Jason Reitman has had a pretty easy go of it so far. The progeny of Hollywood royalty, his four films to date — Thank You for Smoking, Juno, Up in the Air, and Young Adult — were met with mostly good reviews and decent box office, as well as two Academy Award nominations for Best Director. Sure, there’s been a backlash (there always is), but it was mostly a quiet one. Until now. Reitman’s latest, an adaptation of the Joyce Maynard novel Labor Day, premiered to decidedly mixed reviews (and worse buzz) at Telluride late last summer. Paramount had initially pegged it for a December, Oscar-friendly limited release — as they’d done with Up in the Air and Young Adult — but as that date approached, they quietly shuffled it off to January (leaving only a week-long Oscar-qualifying run in L.A. for December). In other words, Labor Day is likely to get ignored in the crush of December and presumed stinky in the graveyard of January. Both sentences are a shame, since it’s a risky and genuinely unusual piece of work.
This is not to say it’s a great film — it’s not. Labor Day takes itself with the kind of seriousness that results in quiet snickering and quieter eye rolling; I heard plenty of titters in my screening, though us critics are a mighty jaded bunch. The premise, first of all, is like something out of a dime-store romance paperback: an agoraphobic, depressed divorcee (Kate Winslet) and her teenage son (Gattlin Griffith) are kidnapped by an escaped felon (Josh Brolin), but over the course of the long Labor Day weekend they spend together, they discover that hey, he’s actually a Good Guy who can make a mean pot of chili, change the oil in the station wagon, show the kid how to throw a baseball, and get mom’s ample bosom a-heaving again.
You get how this can come off a little silly, and it frequently does. Reitman’s previous films have all been, to some degree, comedies — even his most serious picture, Up in the Air, had a light touch and sophisticated wit. Too often, Labor Day feels like a sternly resolved, self-consciously determined break from that tradition, a filmmaker deciding “I am making a Serious Drama” and steadfastly refusing to allow even a note of levity into the proceedings.

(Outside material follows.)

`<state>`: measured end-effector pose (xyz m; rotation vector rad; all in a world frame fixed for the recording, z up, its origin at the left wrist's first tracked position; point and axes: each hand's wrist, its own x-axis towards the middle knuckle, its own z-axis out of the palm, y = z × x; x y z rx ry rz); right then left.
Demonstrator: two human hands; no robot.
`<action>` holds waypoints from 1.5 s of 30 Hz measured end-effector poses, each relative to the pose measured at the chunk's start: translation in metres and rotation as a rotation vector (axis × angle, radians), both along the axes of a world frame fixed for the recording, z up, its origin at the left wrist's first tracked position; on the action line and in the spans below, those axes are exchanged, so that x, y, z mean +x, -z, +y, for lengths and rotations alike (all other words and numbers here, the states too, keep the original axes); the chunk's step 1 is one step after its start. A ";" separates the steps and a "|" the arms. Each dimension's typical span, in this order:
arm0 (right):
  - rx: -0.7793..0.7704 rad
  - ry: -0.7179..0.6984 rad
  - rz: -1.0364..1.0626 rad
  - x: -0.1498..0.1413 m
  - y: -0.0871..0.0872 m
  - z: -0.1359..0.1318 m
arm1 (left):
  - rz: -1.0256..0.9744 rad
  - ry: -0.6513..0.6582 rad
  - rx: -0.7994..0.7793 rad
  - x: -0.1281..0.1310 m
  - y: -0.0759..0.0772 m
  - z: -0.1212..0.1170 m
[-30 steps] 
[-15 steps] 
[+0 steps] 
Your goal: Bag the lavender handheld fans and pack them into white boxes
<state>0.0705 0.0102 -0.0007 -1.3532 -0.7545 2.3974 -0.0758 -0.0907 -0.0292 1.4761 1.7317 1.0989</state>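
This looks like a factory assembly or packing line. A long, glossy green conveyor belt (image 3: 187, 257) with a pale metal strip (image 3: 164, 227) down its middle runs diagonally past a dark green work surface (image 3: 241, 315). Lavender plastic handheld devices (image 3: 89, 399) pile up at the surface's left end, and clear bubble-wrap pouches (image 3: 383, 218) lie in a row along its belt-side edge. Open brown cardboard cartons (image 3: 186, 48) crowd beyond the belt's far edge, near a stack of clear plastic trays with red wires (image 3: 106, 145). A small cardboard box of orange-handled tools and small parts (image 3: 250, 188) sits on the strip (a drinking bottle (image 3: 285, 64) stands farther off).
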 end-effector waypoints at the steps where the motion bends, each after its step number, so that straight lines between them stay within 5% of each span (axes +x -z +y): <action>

That’s a shame, because Reitman’s skill with comedy, his ability (particularly in Young Adult) to land a laugh and then make it stick in your throat, is one of his real virtues as a filmmaker — that and his deft handling of ensemble casts, another element all but abandoned here (the role Reitman hands previous collaborator J.K. Simmons is such a throwaway that it barely seems worth the trouble; any day player could’ve handled it). And he makes some outright peculiar choices; there is ultimately a point to the food-porn scene of the trio making a peach pie in what feels like real time, but Reitman puts a mighty long tail on that kite.
Yet in spite of its many problems, Labor Day doesn’t deserve to be dismissed. Its sense of time and place (1987, New Hampshire) is right on the money, and Eric Steelberg’s autumnal photography is ridiculously handsome, his light bouncing appropriately off every half-heartedly oscillating fan. Brolin has the easy, unforced menace thing down cold; watch the way he lays his hands on the kid, puts his arm around him, saying nothing and everything at once. Winslet puts across her crippling sense of closed-off fright early on, and bangs that drum loud enough that it resonates for the rest of the picture.
Most importantly, Reitman is trying new things as a filmmaker. He tells most of Brolin’s backstory purely in images, avoiding dodgy expositional dialogue and letting those quick, barely registering visuals slowly accumulate through the parallel narrative. His intercutting of individually innocuous sequences for maximum tension is deft and effective. And there are some genuinely moving moments in its closing passages (watch the way the teenager tells his dad, simply, “It’s okay”).
Labor Day is not an entirely successful picture. But it’s not a timid one either. It lacks the smooth confidence of Reitman’s earlier films; it doesn’t seem to come as easily to him as they did. But if he can manage to fuse the zip of those pictures with the weight of this one, his next film should really be something.
Labor Day’s very limited release begins Friday.